*WORK TASK*
Copy the lines verbatim, beginning with the line that contains "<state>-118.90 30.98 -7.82" and continuing through the end of the data, and only those lines.

*COLLECTED DATA*
◇ ◇ ◇

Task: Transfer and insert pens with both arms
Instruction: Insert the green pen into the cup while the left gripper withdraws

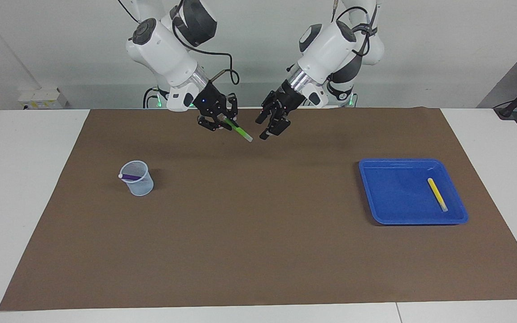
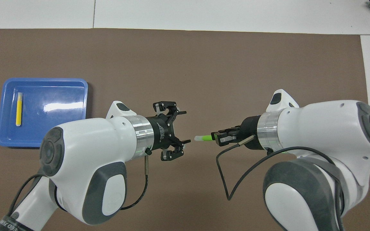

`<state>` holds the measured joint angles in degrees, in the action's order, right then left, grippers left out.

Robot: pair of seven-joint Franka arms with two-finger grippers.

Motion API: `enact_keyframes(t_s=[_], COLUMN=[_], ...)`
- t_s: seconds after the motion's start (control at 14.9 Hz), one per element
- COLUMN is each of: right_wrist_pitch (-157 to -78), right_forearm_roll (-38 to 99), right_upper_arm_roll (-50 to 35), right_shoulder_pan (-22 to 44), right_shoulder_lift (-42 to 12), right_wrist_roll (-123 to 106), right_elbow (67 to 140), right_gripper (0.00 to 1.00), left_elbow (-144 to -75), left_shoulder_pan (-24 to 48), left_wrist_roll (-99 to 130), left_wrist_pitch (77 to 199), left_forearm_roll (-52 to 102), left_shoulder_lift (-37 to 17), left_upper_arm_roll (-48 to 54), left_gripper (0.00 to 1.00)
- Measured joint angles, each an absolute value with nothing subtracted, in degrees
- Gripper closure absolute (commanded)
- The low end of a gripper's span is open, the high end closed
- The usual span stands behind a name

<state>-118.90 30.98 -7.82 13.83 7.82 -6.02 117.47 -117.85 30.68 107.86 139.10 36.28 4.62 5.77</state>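
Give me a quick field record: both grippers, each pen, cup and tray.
left gripper: open, empty, over the mat
right gripper: shut on green pen, over the mat
green pen: held in the air, pale cap end pointing at left gripper
purple pen: in cup
cup: toward right arm's end
yellow pen: lying in tray
tray: toward left arm's end

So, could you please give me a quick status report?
Left pincer open, empty, above the mat. Right pincer shut on green pen. Nothing between it and the cup.
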Motion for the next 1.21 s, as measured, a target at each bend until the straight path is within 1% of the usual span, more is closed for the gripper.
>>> enact_keyframes(t_s=[0.2,0.47,0.6,0.94,1.21], right_wrist_pitch=[-118.0,-115.4,-113.3,-110.3,-110.1], right_forearm_roll=[23.7,14.6,9.9,0.0,-5.3], right_upper_arm_roll=[-7.8,-7.7,-7.6,-7.5,-7.5], right_shoulder_pan=[13.9,12.6,10.5,6.4,2.6], right_shoulder_lift=[7.8,7.9,8.1,9.5,9.7], right_wrist_roll=[-2.5,-0.5,-0.5,-0.5,-2.8], right_elbow=[117.5,117.4,117.3,117.1,117.2], right_gripper=[1.0,1.0,1.0,1.0,1.0], left_elbow=[-117.7,-117.1,-116.5,-115.1,-114.2], left_shoulder_pan=[24.3,10.3,5.4,-1.6,-5.1], left_wrist_roll=[107.8,107.2,107.0,105.7,92.9], left_wrist_pitch=[139.6,139.7,139.7,139.8,136.4], left_forearm_roll=[36.2,36.2,36.1,35.9,33.4], left_shoulder_lift=[4.7,4.7,4.8,4.8,4.9], left_upper_arm_roll=[5.6,5.1,5.0,5.1,5.2], left_gripper=[0.0,0.0,0.0,0.0,0.0])
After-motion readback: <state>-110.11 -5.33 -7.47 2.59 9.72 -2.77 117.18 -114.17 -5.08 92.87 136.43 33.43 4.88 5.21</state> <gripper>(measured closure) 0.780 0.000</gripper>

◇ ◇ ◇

*YOUR RESPONSE*
<state>-118.90 30.98 -7.82 13.83 7.82 -6.02 117.47 -117.85 30.68 107.86 139.10 36.28 4.62 5.77</state>
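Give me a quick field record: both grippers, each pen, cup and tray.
left gripper: open, empty, over the mat
right gripper: shut on green pen, over the mat
green pen: held in the air, pale cap end pointing at left gripper
purple pen: in cup
cup: toward right arm's end
yellow pen: lying in tray
tray: toward left arm's end

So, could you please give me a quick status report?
Left pincer open, empty, above the mat. Right pincer shut on green pen. Nothing between it and the cup.
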Motion for the next 1.21 s, as measured, a target at each bend until the straight path is within 1% of the usual span, more is closed for the gripper.
>>> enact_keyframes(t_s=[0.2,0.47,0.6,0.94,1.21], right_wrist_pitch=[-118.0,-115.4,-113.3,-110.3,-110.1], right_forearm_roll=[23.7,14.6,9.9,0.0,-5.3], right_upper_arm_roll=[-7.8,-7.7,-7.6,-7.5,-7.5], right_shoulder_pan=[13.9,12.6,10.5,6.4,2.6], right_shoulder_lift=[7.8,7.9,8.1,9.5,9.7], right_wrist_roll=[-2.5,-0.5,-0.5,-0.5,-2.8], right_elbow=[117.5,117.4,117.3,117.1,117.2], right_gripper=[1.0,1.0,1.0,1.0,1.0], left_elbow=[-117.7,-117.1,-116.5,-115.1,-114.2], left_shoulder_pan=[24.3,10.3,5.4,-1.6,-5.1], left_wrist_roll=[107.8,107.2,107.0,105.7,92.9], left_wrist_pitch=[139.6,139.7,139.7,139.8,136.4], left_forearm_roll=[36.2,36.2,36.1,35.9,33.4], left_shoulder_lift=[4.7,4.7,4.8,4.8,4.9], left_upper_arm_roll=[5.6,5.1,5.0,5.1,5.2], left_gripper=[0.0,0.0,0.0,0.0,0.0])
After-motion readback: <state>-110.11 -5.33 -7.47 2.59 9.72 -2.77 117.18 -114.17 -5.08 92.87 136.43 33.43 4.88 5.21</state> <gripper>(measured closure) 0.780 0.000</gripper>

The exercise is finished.